The scientists placed the brittle star inside a micro-CT scanner to examine its structure. They also compared the animal’s anatomy with other brittle star species.
The researchers concluded that the fossil is the oldest known member of a still-living family of brittle stars called Ophiactidae. They placed the fossil brittle star in the genus Ophiactis and added the species name hex, both in reference to its six arms, and as a nod to Hex, a magical supercomputer created by the fantasy writer Terry Pratchett. In Pratchett’s “Discworld” books, Hex is capable of imagining the unimaginable.
To the scientists, discovering a fossilized creature as it cloned itself was unimaginable.
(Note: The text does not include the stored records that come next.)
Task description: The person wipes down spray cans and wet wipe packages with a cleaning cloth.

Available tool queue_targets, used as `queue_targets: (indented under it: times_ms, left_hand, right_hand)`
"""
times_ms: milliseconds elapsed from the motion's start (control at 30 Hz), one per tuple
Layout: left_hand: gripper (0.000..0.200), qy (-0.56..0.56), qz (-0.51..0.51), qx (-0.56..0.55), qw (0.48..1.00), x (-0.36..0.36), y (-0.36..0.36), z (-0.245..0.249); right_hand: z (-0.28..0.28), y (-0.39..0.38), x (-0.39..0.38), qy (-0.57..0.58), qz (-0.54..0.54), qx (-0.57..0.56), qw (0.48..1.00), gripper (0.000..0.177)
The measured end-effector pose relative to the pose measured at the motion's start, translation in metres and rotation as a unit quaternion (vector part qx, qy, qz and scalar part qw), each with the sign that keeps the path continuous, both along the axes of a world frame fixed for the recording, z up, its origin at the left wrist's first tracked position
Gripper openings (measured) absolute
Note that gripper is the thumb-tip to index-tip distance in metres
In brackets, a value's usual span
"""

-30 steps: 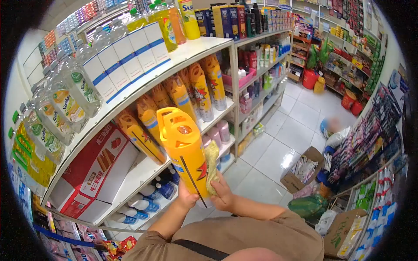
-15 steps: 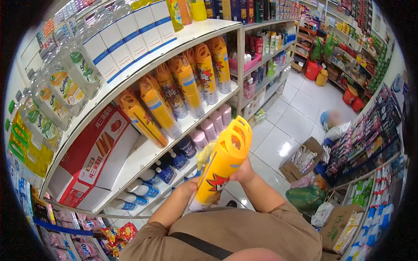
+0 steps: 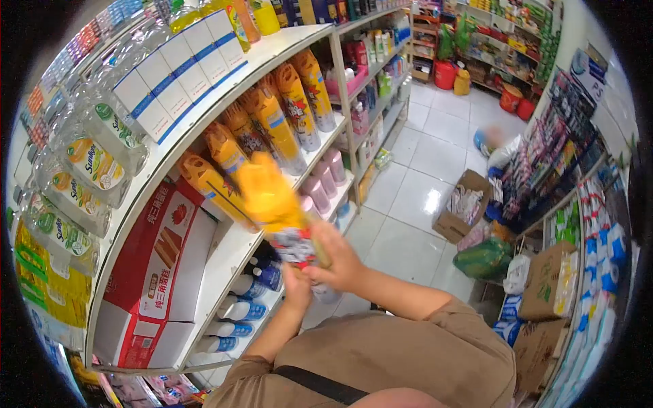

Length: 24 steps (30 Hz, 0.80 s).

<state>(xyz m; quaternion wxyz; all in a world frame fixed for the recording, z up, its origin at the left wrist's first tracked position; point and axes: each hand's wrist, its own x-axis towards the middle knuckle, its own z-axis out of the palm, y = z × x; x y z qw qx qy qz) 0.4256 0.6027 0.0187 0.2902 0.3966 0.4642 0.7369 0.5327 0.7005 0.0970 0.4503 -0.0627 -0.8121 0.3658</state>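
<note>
A yellow aerosol spray can is held tilted in front of the shelf, blurred by motion. My left hand grips it near its base. My right hand is wrapped round its right side, with a yellowish cloth partly visible between the palm and the can. Behind the can's cap stands a row of similar yellow spray cans on the middle shelf, partly covered by the held one.
A red carton occupies the shelf's left end. Dish soap bottles and white-blue boxes line the shelf above. Blue-and-white bottles stand below. Right of the tiled aisle are an open cardboard box and a green bag.
The spray can has swung left toward the shelf row and turned, its cap now leaning left. Both hands moved with it. My view has shifted to the right.
</note>
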Motion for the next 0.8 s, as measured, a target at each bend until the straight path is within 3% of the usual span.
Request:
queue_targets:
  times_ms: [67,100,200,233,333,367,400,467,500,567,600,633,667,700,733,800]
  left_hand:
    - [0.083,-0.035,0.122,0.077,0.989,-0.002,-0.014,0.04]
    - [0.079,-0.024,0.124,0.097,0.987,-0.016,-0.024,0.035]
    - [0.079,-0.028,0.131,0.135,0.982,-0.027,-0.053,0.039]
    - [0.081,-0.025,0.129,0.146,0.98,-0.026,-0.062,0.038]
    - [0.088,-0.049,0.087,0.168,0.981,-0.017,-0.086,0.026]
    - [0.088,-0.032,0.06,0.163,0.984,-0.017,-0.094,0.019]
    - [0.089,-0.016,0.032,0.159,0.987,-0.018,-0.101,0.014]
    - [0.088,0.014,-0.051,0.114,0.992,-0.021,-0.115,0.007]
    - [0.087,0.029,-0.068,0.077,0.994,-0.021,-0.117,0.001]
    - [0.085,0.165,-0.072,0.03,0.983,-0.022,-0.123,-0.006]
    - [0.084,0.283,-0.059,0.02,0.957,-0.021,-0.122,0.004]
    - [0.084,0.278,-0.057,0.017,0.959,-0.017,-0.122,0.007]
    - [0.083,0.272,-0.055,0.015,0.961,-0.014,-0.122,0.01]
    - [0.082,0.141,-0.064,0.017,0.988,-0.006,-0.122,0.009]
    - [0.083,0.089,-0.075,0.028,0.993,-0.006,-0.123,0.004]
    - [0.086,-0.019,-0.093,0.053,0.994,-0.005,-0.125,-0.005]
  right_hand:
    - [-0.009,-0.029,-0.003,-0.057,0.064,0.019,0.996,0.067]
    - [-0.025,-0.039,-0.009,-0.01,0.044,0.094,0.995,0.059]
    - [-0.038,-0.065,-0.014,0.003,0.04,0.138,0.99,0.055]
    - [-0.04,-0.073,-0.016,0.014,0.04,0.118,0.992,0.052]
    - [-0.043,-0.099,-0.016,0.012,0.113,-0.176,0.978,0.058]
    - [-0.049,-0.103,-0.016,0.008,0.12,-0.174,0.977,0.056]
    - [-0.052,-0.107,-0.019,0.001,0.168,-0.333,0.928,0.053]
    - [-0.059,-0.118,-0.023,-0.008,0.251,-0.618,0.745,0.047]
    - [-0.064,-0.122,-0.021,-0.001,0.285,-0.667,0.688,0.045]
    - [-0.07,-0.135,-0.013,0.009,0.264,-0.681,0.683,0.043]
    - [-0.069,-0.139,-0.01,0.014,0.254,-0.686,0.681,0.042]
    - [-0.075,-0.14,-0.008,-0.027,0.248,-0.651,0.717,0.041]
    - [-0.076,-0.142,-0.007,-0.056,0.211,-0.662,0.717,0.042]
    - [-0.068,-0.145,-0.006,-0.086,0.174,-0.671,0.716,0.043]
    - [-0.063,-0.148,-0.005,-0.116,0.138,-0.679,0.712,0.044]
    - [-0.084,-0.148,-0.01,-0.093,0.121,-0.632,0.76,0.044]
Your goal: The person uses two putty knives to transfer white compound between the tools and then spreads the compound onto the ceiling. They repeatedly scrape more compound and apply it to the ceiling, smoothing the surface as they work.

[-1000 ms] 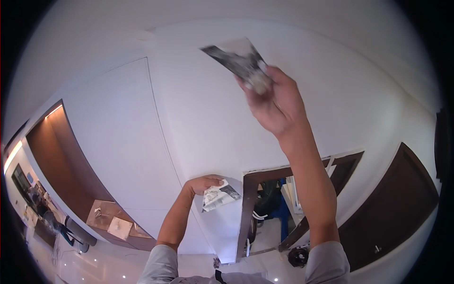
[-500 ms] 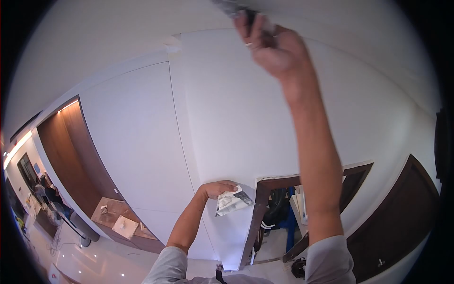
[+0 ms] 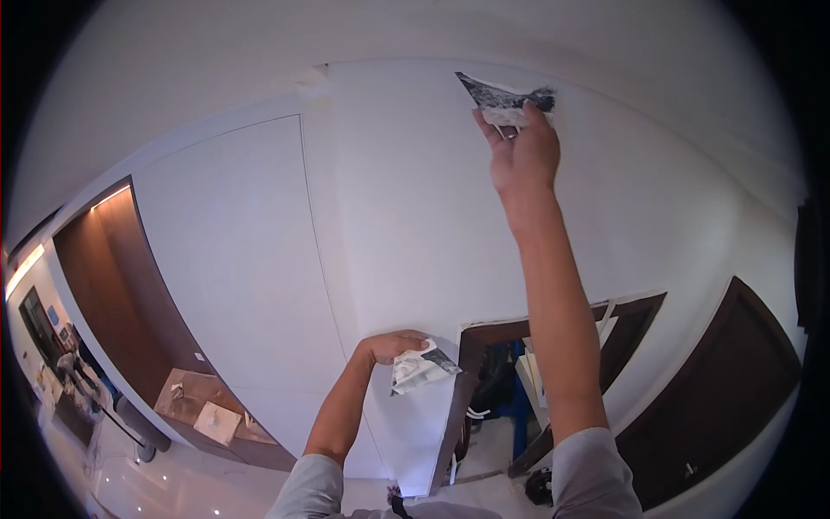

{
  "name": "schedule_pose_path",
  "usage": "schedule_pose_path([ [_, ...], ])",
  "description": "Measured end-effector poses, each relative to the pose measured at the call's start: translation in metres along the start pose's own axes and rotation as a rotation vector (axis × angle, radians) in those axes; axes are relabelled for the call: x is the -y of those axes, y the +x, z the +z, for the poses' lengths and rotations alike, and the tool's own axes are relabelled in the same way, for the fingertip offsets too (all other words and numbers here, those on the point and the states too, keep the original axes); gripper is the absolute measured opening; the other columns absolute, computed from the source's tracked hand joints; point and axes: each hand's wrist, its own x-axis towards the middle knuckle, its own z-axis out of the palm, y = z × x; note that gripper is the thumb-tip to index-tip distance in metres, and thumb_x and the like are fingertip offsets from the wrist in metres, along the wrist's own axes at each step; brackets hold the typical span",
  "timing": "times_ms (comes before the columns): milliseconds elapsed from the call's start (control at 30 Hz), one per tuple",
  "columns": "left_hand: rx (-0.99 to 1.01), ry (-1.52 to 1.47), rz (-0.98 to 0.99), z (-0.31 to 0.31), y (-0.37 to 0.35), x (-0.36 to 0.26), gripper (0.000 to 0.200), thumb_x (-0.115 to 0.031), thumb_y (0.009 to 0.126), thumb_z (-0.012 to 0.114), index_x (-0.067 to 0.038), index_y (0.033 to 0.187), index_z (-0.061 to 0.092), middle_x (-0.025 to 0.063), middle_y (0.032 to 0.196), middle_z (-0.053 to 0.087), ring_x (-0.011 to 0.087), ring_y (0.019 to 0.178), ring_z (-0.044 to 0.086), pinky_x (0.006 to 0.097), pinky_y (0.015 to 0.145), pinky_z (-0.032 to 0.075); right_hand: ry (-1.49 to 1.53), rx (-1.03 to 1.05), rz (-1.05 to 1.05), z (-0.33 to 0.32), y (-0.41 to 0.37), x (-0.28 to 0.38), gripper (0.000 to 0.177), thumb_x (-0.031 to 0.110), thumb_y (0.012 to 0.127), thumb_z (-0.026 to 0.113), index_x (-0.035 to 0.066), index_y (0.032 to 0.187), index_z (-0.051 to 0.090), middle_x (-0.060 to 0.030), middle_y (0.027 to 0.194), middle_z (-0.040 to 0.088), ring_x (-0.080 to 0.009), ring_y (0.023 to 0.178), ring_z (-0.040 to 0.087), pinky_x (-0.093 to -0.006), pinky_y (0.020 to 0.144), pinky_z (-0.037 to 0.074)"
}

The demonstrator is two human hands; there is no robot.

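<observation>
My right hand [image 3: 521,157] is raised high against a white wall [image 3: 415,216], fingers closed on a wide putty knife [image 3: 504,99] whose blade, smeared grey and white, lies flat on the wall near the ceiling line. My left hand [image 3: 393,345] is lower, near the wall's outer corner, and grips a second flat tool loaded with white filler [image 3: 421,367]. Both arms wear short grey sleeves.
A dark-framed doorway [image 3: 471,381] opens just right of the left hand, with blue items and boards inside. A dark brown door [image 3: 726,372] is at far right. At lower left stand a brown wood panel [image 3: 104,285], a ledge with scraps [image 3: 207,415], and people far off.
My right hand rose with the putty knife to the top of the view, then came down a little and to the right along the wall. The left hand stayed near the corner.
</observation>
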Motion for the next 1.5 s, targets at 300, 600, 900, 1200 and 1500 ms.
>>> schedule_pose_path([
  [300, 0.048, -0.025, -0.023, -0.003, 0.002, 0.004, 0.035, -0.024, 0.098, 0.057, 0.003, 0.119, 0.06, 0.007, 0.108, 0.068, 0.0121, 0.092, 0.066, 0.0273, 0.079, 0.054, 0.024, 0.038, -0.053, 0.065, -0.027, 0.034, 0.035, 0.012, 0.1, 0.041, -0.003, 0.133, 0.04, -0.0108, 0.131, 0.042, -0.02, 0.113, 0.051, -0.0368, 0.099, 0.055],
  [600, 0.037, -0.018, -0.005, -0.001, 0.002, 0.003, 0.032, -0.024, 0.098, 0.056, 0.003, 0.116, 0.06, 0.0071, 0.103, 0.069, 0.0131, 0.089, 0.067, 0.0266, 0.076, 0.054, -0.151, 0.065, -0.22, 0.064, -0.078, 0.005, 0.031, 0.011, 0.099, 0.049, -0.006, 0.125, 0.046, -0.0123, 0.103, 0.061, -0.0195, 0.095, 0.061, -0.0348, 0.084, 0.052],
  [900, 0.063, -0.001, -0.008, -0.004, 0.005, 0.004, 0.03, -0.024, 0.098, 0.055, 0.001, 0.112, 0.062, 0.0059, 0.099, 0.069, 0.0128, 0.086, 0.066, 0.0276, 0.075, 0.053, -0.677, -0.256, -0.845, -0.057, 0.066, 0.053, 0.051, 0.017, 0.103, 0.04, -0.009, 0.145, 0.028, -0.0222, 0.138, 0.038, -0.0306, 0.126, 0.045, -0.0395, 0.106, 0.035],
  [1200, 0.066, -0.034, 0.001, -0.005, 0.005, 0.006, 0.032, -0.024, 0.098, 0.056, 0.001, 0.117, 0.062, 0.0046, 0.107, 0.068, 0.0118, 0.092, 0.066, 0.0266, 0.079, 0.053, -0.619, -0.268, -1.146, 0.071, 0.041, -0.064, 0.061, 0.013, 0.099, 0.052, -0.012, 0.146, 0.023, -0.0272, 0.134, 0.027, -0.0361, 0.12, 0.039, -0.0415, 0.103, 0.036],
  [1500, -0.034, 0.685, 0.548, -0.019, 0.001, 0.022, 0.03, -0.019, 0.096, 0.058, 0.001, 0.117, 0.063, 0.0056, 0.113, 0.067, 0.0123, 0.101, 0.063, 0.0274, 0.088, 0.05, -0.705, 0.176, -0.846, 0.125, -0.072, -0.154, 0.057, 0.01, 0.099, 0.047, -0.007, 0.149, 0.026, -0.0282, 0.145, 0.025, -0.0409, 0.126, 0.034, -0.0505, 0.107, 0.027],
])
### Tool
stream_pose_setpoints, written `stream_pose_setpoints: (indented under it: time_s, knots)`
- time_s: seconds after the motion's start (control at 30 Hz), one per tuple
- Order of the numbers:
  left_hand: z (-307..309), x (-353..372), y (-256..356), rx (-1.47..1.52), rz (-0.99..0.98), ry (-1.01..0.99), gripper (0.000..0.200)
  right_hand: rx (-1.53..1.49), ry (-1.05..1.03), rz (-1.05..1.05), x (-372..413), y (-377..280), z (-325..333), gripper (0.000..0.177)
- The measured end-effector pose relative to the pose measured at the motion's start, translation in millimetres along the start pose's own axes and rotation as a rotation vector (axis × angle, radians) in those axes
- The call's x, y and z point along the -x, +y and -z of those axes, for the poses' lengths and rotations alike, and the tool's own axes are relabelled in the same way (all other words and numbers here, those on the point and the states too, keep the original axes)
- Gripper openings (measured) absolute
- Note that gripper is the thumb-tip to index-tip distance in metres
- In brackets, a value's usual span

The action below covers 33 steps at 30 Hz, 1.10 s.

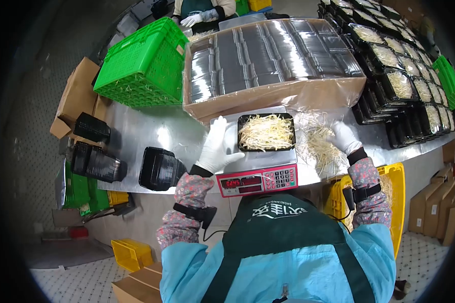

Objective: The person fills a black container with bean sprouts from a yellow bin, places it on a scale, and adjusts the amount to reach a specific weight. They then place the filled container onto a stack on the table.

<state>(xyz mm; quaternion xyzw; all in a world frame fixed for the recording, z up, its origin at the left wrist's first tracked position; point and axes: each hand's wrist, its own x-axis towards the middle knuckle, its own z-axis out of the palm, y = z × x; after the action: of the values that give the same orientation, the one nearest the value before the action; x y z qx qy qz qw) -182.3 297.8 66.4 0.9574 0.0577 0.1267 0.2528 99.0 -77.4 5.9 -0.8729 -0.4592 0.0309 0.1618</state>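
A black plastic tray (pixel 241 147) filled with pale bean sprouts (pixel 266 132) rests on the metal plate of a red digital scale (pixel 258 180), whose display glows with red digits. My left hand (pixel 217 146), in a white glove, is at the tray's left side with thumb and fingers spread, holding nothing. Loose sprouts (pixel 318 146) lie in a pile to the right of the scale. At the pile's right edge is my gloved right hand (pixel 345 138), its fingers slightly bent and apart, touching or just over the strands.
A carton (pixel 268 91) of stacked black film-like sheets stands behind the scale, beside a green crate (pixel 141 60). Nested black trays (pixel 159 169) lie at left. Wrapped sprout packs (pixel 402 86) are piled at right. A yellow crate (pixel 397 202) sits below the table. Across it, a co-worker's gloved hand (pixel 192 20) shows.
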Motion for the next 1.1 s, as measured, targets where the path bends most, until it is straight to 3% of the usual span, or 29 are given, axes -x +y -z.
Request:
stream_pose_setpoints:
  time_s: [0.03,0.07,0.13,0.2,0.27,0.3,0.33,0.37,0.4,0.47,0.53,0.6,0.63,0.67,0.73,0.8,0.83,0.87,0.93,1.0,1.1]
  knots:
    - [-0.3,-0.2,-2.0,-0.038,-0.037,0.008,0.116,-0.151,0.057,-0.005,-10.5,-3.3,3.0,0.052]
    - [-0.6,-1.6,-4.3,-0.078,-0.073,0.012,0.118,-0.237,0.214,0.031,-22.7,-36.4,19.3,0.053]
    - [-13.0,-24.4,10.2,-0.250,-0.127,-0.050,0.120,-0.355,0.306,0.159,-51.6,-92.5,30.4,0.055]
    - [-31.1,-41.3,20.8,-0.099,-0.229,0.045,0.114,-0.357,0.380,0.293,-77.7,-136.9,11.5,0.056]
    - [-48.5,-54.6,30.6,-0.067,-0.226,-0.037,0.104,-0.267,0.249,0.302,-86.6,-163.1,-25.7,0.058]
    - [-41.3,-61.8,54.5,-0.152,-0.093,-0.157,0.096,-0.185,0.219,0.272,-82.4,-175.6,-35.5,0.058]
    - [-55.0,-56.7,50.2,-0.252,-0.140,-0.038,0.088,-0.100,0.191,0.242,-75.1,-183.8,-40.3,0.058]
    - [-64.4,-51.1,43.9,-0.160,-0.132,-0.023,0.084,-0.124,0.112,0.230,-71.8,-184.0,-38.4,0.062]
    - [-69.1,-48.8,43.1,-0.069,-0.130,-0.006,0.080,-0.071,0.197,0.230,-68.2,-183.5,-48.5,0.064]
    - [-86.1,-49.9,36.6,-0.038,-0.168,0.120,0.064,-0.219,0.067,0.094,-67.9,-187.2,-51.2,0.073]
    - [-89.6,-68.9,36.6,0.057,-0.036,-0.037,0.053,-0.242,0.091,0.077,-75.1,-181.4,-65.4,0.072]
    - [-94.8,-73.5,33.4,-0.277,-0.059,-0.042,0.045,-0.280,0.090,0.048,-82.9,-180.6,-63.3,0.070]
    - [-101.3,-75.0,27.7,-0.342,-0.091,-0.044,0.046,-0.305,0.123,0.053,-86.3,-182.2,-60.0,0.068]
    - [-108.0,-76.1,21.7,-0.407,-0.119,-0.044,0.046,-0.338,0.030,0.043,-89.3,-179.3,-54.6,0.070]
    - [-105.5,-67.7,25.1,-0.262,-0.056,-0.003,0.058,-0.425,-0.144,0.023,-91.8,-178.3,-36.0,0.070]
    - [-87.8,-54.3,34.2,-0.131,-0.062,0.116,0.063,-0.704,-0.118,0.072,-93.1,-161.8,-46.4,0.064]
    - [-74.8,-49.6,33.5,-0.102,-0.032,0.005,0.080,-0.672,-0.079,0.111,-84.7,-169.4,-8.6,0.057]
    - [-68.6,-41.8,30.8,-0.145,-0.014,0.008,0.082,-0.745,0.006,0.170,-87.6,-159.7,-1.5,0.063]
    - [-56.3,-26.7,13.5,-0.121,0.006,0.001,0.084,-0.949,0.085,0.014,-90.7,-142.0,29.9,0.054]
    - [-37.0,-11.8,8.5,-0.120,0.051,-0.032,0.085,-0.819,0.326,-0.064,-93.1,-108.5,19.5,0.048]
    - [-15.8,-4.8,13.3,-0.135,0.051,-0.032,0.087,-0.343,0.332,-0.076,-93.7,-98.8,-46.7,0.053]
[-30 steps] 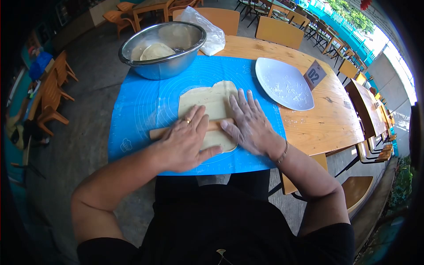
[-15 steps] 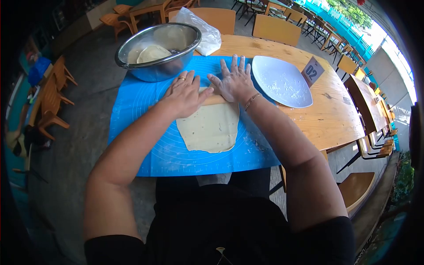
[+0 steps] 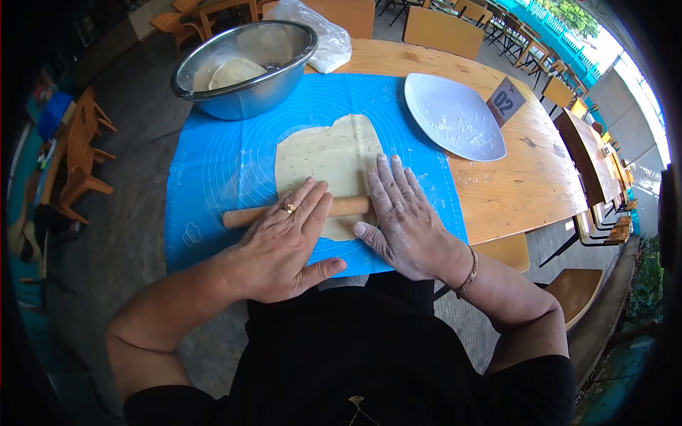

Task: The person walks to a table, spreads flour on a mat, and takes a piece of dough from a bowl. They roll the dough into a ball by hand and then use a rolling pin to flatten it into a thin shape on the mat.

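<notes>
A flat, rolled-out sheet of dough (image 3: 330,160) with small specks lies on a blue silicone mat (image 3: 206,167) with printed rings. Across its near part runs a wooden rolling pin (image 3: 348,206). My left hand (image 3: 284,238), wearing a ring, rests flat on the pin's left part with fingers stretched forward. On the right end lies my right hand (image 3: 405,216), dusted with flour, its fingers straight and thumb spread over the dough's near edge. Neither hand wraps round the pin.
A steel bowl (image 3: 256,96) holding a piece of dough (image 3: 236,72) stands at the mat's far left corner, beside a plastic bag (image 3: 323,42). A white plate (image 3: 455,121) with flour and a "02" card (image 3: 505,101) are on the wooden table (image 3: 529,181). Chairs stand around.
Both hands have come back toward my body, and the rolling pin has rolled from the dough's far end to its near end. The far part of the dough is now uncovered.
</notes>
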Demonstrator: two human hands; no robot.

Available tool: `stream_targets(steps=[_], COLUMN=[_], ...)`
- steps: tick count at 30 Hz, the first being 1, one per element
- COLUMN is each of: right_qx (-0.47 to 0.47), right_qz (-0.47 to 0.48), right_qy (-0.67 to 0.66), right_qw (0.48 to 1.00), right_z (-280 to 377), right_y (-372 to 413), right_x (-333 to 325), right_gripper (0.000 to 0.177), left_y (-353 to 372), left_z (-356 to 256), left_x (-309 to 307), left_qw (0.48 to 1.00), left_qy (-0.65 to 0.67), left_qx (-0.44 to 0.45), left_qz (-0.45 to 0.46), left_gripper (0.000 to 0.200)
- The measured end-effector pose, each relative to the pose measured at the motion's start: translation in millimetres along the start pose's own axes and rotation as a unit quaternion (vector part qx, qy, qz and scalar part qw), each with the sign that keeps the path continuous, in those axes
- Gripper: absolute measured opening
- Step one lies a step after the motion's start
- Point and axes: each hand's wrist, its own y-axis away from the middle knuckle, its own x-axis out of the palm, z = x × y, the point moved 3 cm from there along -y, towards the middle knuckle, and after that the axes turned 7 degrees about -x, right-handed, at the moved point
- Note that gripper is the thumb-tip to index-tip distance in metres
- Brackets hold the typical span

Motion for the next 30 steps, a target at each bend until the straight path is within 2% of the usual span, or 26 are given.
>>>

In the past, researchers have uncovered fossils of starfish regenerating single limbs. A brittle star from a Jurassic deposit in Switzerland was even regrowing multiple limbs when fossilized. But the irregular growth patterns on these earlier fossils appear to represent sea stars recovering limbs lost to injury. By contrast, O. hex seems to be regenerating limbs along a symmetrical plane, making it the only known echinoderm fossil frozen in the aftermath of cloning.
The new fossil provides evidence that brittle stars have been splitting themselves in two since at least the late Jurassic period. According to Gordon Hendler, an echinoderm curator at the Natural History Museum of Los Angeles County, roughly half of all living Ophiactis brittle stars are capable of severing themselves in two. Reproducing asexually helps the spindly scavengers rapidly colonize environments like sponge meadows and patches of algae.
Because they usually live in dense populations, it may be possible to find more brittle star clones in the Nusplingen limestone. But Dr. Hendler says finding a fossil like this O. hex specimen took luck.
“Chances of another find like this ‘ancient link’ seem vanishingly small,” he said in an email. “I hope I am wrong!”